- WHAT THE EXERCISE ASKS: The required output is the whole listing below, unchanged.

(Beginning of PROVIDED MATERIAL)

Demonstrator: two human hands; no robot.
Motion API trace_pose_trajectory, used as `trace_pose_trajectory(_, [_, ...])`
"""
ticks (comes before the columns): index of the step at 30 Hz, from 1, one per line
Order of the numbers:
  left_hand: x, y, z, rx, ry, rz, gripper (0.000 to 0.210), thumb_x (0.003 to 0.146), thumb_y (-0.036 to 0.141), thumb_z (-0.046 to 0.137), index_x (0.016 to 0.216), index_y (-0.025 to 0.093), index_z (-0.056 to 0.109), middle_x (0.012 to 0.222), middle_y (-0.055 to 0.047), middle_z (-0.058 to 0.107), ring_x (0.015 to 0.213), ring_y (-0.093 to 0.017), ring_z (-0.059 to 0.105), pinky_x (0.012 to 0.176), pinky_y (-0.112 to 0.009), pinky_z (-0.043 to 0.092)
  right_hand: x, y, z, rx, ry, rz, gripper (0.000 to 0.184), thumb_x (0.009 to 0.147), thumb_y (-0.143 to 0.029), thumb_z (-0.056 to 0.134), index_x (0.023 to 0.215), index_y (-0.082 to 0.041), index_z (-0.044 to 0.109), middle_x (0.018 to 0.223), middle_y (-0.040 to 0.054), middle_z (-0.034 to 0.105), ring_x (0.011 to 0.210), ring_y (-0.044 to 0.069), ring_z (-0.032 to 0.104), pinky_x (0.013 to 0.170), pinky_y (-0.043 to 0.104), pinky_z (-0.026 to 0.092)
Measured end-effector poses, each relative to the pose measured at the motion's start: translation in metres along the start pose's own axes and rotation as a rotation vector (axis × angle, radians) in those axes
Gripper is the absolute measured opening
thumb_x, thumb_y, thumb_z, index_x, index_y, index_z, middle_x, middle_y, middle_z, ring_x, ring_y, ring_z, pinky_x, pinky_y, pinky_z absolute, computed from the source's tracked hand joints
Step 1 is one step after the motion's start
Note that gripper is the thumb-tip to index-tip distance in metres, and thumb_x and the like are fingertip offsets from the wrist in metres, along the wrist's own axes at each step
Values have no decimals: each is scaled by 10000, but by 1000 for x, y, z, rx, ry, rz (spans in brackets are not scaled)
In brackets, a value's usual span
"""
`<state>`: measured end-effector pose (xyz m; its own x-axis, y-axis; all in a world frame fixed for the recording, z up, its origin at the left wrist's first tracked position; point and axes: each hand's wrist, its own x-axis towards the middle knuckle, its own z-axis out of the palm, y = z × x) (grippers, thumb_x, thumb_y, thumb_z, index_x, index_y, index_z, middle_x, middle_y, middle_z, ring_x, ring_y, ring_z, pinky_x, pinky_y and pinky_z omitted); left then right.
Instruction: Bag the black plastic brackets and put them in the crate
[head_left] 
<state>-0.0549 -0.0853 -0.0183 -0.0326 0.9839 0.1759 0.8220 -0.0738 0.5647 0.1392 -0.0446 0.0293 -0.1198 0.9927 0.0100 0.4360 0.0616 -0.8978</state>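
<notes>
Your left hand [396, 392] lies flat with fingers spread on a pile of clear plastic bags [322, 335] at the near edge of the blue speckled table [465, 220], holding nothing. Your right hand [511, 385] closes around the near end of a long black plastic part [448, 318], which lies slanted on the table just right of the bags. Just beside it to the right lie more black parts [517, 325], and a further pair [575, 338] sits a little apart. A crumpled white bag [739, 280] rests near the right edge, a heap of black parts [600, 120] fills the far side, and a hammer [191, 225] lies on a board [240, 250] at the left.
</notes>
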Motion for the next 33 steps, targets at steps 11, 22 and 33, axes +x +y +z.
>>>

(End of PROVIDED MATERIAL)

- EXERCISE SOLUTION:
Demonstrator: two human hands; no robot.
Motion API trace_pose_trajectory, used as `trace_pose_trajectory(_, [_, ...])`
"""
ticks (comes before the columns): index of the step at 30 Hz, from 1, one per line
Order of the numbers:
  left_hand: x, y, z, rx, ry, rz, gripper (0.000 to 0.210), thumb_x (0.003 to 0.146), thumb_y (-0.036 to 0.141), thumb_z (-0.046 to 0.137), index_x (0.016 to 0.216), index_y (-0.025 to 0.093), index_z (-0.056 to 0.109), middle_x (0.012 to 0.222), middle_y (-0.055 to 0.047), middle_z (-0.058 to 0.107), ring_x (0.015 to 0.213), ring_y (-0.093 to 0.017), ring_z (-0.059 to 0.105), pinky_x (0.012 to 0.176), pinky_y (-0.112 to 0.009), pinky_z (-0.043 to 0.092)
  right_hand: x, y, z, rx, ry, rz, gripper (0.000 to 0.184), thumb_x (0.009 to 0.147), thumb_y (-0.143 to 0.029), thumb_z (-0.056 to 0.134), index_x (0.023 to 0.215), index_y (-0.082 to 0.041), index_z (-0.044 to 0.109), middle_x (0.018 to 0.223), middle_y (-0.040 to 0.054), middle_z (-0.034 to 0.105), ring_x (0.011 to 0.210), ring_y (-0.044 to 0.069), ring_z (-0.032 to 0.104), pinky_x (0.013 to 0.170), pinky_y (-0.043 to 0.104), pinky_z (-0.026 to 0.092)
Measured end-effector poses, each relative to the pose measured at the motion's start: translation in metres along the start pose's own axes and rotation as a rotation vector (axis × angle, radians) in those axes
Gripper is the absolute measured opening
thumb_x, thumb_y, thumb_z, index_x, index_y, index_z, middle_x, middle_y, middle_z, ring_x, ring_y, ring_z, pinky_x, pinky_y, pinky_z absolute, computed from the source's tracked hand joints
Step 1 is one step after the motion's start
Note that gripper is the thumb-tip to index-tip distance in metres, and thumb_x and the like are fingertip offsets from the wrist in metres, along the wrist's own axes at each step
Values have no decimals: each is scaled by 10000, but by 1000 for x, y, z, rx, ry, rz (spans in brackets are not scaled)
In brackets, a value's usual span
"""
`<state>`: measured end-effector pose (xyz m; its own x-axis, y-axis; all in a world frame fixed for the recording, z up, its origin at the left wrist's first tracked position; point and axes: each hand's wrist, its own x-axis towards the middle knuckle, its own z-axis out of the palm, y = z × x) (grippers, thumb_x, thumb_y, thumb_z, index_x, index_y, index_z, middle_x, middle_y, middle_z, ring_x, ring_y, ring_z, pinky_x, pinky_y and pinky_z omitted); left then right.
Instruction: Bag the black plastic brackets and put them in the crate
[head_left] 
<state>-0.0549 -0.0853 -0.0183 -0.0326 0.9839 0.1759 0.8220 -0.0738 0.5647 0.1392 -0.0446 0.0293 -0.1198 0.9927 0.0100 0.4360 0.0616 -0.8978</state>
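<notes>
Your left hand [396, 392] lies flat with fingers spread on a pile of clear plastic bags [322, 335] at the near edge of the blue speckled table [465, 220], holding nothing. Your right hand [511, 385] closes around the near end of a long black plastic part [448, 318], which lies slanted on the table just right of the bags. Just beside it to the right lie more black parts [517, 325], and a further pair [575, 338] sits a little apart. A crumpled white bag [739, 280] rests near the right edge, a heap of black parts [600, 120] fills the far side, and a hammer [191, 225] lies on a board [240, 250] at the left.
</notes>
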Motion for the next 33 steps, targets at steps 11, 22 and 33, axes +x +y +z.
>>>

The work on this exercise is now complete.